Тут он с большими усилиями выпростал правую руку из-под одеяла; после ряда безуспешных попыток он схватил, наконец, палку, прислоненную к его кровати, Затем он стал толкать этой палкой сундучок, край которого виднелся из-под кровати, причем лицо его выражало крайнее беспокойство. Наконец он задвинул сундучок и успокоился.
– Старое платье, – сказал мистер Баркис.
– Вот как!
– Хотелось бы мне, чтобы это были деньги, – сообщил мистер Баркис.
– И мне бы хотелось, – сказал я.
– Но там их нет! – заявил мистер Баркис и широко раскрыл глаза.
Я сказал, что совершенно в этом не сомневаюсь, и мистер Баркис, взглянув на жену поласковей, сказал:
– К.П.Баркис самая подходящая и самая лучшая из женщин! Как ни хвалить К.П.Баркис, а все будет мало. Сегодня, моя милая, ты могла бы устроить обед для гостей. Дала бы чего-нибудь вкусного поесть и попить, а?
Я собрался было запротестовать против ненужного пиршества в мою честь, но увидел, что Пегготи, стоявшей по другую сторону кровати, очень не хочется, чтобы я протестовал. И я промолчал.
– У меня где-то здесь есть немножко деньжат, но я сейчас устал, – сказал мистер Баркис. – Вы с мистером Дэвидом уйдите, я вздремну, а когда проснусь, постараюсь найти деньги…

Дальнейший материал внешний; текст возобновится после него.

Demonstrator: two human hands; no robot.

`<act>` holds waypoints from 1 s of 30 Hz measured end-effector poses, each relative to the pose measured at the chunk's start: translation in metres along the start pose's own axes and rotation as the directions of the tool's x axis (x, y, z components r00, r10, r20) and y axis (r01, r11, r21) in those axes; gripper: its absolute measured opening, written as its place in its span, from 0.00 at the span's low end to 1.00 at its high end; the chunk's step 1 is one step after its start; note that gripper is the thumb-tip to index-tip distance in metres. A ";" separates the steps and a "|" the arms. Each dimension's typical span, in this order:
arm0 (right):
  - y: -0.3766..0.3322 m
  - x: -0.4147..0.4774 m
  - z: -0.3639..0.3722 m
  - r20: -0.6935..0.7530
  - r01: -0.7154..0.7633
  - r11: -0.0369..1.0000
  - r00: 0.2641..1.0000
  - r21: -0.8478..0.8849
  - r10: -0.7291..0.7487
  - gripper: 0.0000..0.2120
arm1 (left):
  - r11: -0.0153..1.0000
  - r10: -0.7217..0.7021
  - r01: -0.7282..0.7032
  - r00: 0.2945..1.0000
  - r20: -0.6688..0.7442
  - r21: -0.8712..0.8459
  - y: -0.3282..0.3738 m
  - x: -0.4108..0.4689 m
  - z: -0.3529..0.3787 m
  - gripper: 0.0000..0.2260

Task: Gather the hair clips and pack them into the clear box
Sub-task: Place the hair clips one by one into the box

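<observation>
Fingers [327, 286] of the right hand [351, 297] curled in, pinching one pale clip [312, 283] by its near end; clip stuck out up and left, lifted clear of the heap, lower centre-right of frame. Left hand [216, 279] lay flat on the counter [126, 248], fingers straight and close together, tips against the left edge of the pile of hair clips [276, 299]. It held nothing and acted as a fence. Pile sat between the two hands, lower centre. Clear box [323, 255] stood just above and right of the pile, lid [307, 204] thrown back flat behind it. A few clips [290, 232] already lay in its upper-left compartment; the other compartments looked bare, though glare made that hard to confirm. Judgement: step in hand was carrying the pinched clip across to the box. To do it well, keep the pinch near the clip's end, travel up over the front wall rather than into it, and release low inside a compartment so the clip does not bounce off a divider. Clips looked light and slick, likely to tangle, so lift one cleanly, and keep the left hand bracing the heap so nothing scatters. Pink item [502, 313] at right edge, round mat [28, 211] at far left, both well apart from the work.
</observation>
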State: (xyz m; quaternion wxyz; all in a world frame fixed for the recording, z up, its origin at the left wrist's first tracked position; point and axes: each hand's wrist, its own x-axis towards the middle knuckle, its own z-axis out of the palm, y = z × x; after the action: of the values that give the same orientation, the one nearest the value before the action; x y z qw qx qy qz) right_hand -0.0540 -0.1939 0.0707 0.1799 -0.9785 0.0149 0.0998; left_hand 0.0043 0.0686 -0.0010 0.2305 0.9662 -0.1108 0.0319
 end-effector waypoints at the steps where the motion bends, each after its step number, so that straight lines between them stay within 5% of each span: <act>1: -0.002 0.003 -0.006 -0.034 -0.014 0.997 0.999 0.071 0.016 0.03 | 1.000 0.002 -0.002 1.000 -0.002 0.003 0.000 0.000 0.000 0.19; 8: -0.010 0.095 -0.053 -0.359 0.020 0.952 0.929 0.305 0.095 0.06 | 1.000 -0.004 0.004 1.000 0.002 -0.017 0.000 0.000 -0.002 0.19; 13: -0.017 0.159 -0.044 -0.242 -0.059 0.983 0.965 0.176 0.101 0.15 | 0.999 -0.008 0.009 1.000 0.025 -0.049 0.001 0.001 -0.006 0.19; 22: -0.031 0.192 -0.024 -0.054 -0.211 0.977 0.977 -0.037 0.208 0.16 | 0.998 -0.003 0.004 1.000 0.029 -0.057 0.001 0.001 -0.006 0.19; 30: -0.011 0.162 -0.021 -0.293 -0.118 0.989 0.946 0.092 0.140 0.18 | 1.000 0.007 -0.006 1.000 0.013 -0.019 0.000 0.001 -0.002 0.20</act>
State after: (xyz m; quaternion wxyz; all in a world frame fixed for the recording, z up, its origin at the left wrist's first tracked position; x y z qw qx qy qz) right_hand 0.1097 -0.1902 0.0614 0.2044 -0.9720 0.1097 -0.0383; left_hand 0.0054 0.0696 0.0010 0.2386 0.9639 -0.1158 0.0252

Мы покинули комнату в соответствии с этим пожеланием. Когда мы вышли, Пегготи сообщила мне, что теперь мистер Баркис стал «скуповатее», чем раньше, и всегда прибегает к одной и той же уловке, прежде чем достать хотя бы одну монету из своего запаса; при этом он выносит неслыханные мучения, сползая один-одинешенек с постели и доставая деньги из этого злосчастного сундука. И в самом деле, мы скоро услыхали, как он старался сдержать отчаянные стоны, когда тянулся словно сорока к блестящей монете, испытывая страшную боль в каждом суставе; от сочувствия к нему глаза Пегготи наполнились слезами, но она сказала, что его благородный порыв принесет ему пользу и не надо препятствовать этому порыву. Итак, страдая, как древний мученик, он продолжал стонать, пока снова не улегся в постель; затем он позвал нас и, притворившись, будто только что пробудился ото сна, весьма его освежившего, вытащил из-под подушки гинею. Приятная уверенность, что он ловко нас провел и сохранил тайну сундучка, по-видимому, вознаградила его за перенесенную пытку.
Я предупредил Пегготи о приходе Стирфорта, и скоро он появился. Я был убежден, что она не делает никакого различия между благодеяниями, какие он мог бы оказать лично ей, и милыми дружескими услугами, оказанными мне, и что она, во всяком случае, примет его с любовью и преданностью. Но он покорил ее в пять минут своей непринужденностью, веселостью, своим обхождением и красотой, своим врожденным даром применяться к каждому, кому хотел понравиться, и касаться самых чувствительных струн в сердце любого человека, если он этого желал. Да и обращение его со мной, – оно одно, – могло бы ее покорить. Вот почему я глубоко уверен, что он пробудил в ней чувство, близкое к обожанию, еще до своего ухода в тот вечер.